With an estimated 75 million people already thought to have cast their votes in the US, election watchers learned of possibly the most dramatic polling event of the election campaign over the weekend.

A poll by Des Moines Register showed Harris ahead of Trump in the critical state of Iowa, suggesting Harris could be set for a landslide.

Iowa is important because it’s historically been a stronghold for Trump, and he won the state even when he lost the overall election. It must be noted that it was a relatively small poll of over 800 people, but that hasn’t dampened the media or market reaction.

Polls tend to be more accurate in the US than in the UK, where polling companies have lost credibility since the Brexit vote. However, there is still a degree of variability across the most recent US polls, leaving the race too tight to call.

Expected market reaction

The market reaction to the Iowa poll on Monday provides further evidence that a Harris victory would be a positive for stocks. US equity futures picked up from their worst levels following a sell-off late on Friday, with the Iowa poll dominating headlines.
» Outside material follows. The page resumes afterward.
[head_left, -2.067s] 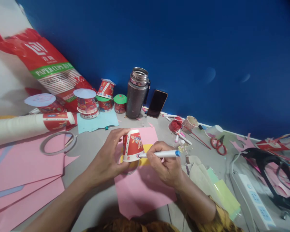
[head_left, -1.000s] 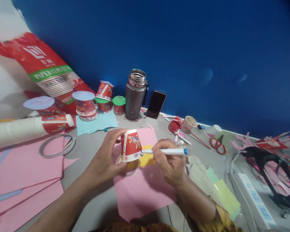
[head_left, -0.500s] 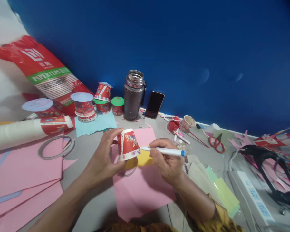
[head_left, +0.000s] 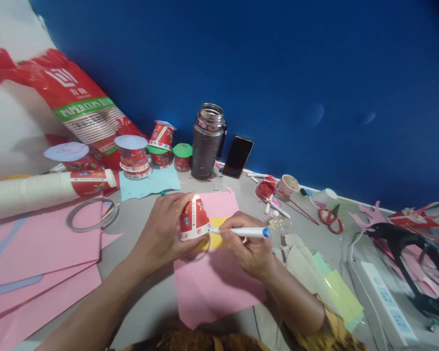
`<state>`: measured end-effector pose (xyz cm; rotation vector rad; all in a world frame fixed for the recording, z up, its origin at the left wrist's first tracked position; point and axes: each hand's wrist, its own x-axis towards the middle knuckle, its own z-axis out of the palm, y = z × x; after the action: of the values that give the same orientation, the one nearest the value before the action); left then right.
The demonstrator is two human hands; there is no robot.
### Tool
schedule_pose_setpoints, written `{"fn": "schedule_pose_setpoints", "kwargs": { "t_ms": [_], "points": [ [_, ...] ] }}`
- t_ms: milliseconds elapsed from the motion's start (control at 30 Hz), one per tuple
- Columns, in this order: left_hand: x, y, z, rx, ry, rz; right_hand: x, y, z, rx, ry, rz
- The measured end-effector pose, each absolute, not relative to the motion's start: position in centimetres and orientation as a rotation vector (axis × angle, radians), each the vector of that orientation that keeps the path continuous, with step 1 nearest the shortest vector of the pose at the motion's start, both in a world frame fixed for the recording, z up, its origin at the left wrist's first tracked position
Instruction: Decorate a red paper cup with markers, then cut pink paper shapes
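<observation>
My left hand (head_left: 168,224) grips a red and white paper cup (head_left: 194,218), turned upside down, its rim facing the table. Between the fingers of my right hand (head_left: 249,246) is a white marker (head_left: 249,232) with a blue end. The marker's tip touches, or nearly touches, the cup near its rim. Beneath both hands lies a pink paper sheet (head_left: 214,287) with a yellow piece (head_left: 219,240) on it. A tape roll (head_left: 204,254) rests below the cup, partly hidden by my left hand.
Decorated cups (head_left: 131,155), a steel flask (head_left: 205,148) and a phone (head_left: 237,156) stand at the back. Left are a cup stack (head_left: 29,195), a tape roll (head_left: 73,222) and pink sheets (head_left: 51,258). Right lie scissors (head_left: 330,219) and a power strip (head_left: 388,302).
The cup has turned in my left hand, so its white printed strip now faces more toward me. My right hand and the marker have shifted slightly left. The whole view has shifted a little.
</observation>
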<state>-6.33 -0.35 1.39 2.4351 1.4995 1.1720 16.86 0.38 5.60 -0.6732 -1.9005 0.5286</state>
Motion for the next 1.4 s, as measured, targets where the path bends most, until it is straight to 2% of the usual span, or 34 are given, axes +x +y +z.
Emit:
{"fn": "schedule_pose_setpoints", "kwargs": {
  "t_ms": [1400],
  "points": [
    [-5.8,-0.9,1.1,2.433,1.540,1.089,16.2,0.6,4.1,-0.689,-2.033,0.494]
  ]
}}
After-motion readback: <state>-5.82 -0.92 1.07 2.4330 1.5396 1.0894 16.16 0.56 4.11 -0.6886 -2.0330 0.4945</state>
“As Republicans and Democrats embark on a last-minute surge of campaigning, some of the big Trump ‘plays’ on the markets have lost ground. Investors are reassessing Donald Trump’s chances of re-entering the White House, given polls which emerged over the weekend, indicating Kamala Harris may have gained ground in key battle ground states,” said Susannah Streeter, head of money and markets, Hargreaves Lansdown.

“The dollar has fallen back slightly, as the chances of Trump setting off a fresh tariff frenzy, pushing up inflation and interest rates, seem to have retreated a little. Bitcoin, which had also made strides of progress as markets priced in a Trump win, given his pro-crypto stance, has also continued to dip back. But this election is still far too close to call, so considerable swings in prices are likely as the results ebb in.”

A Harris win will likely create a bullish reaction for risk assets, primarily because it will alleviate risk around damaging trade policies promised by Trump.

Should there be any bullish reaction to the election, critical technical levels in the 5,773 regions must be overcome to open the doors back to all-time highs.

The level held after the Non-Farm Payrolls and the S&P 500 fell away from the level after the release on Friday.

However, overcoming this first barrier shouldn’t be difficult post-election, considering some analysts predict a 200-point swing for the S&P 500 after the election.

A Harris win could be a double-edged sword for UK large-cap stocks. Of course, the improvement in risk sentiment would be bullish for the FTSE 100; however, a weakening in the dollar and a strong pound may spark the inverse relationship between the FTSE 100 and the pound and cap any gains.

The FTSE 100 is dominated by dollar earners that are typically hit when the pound rallies.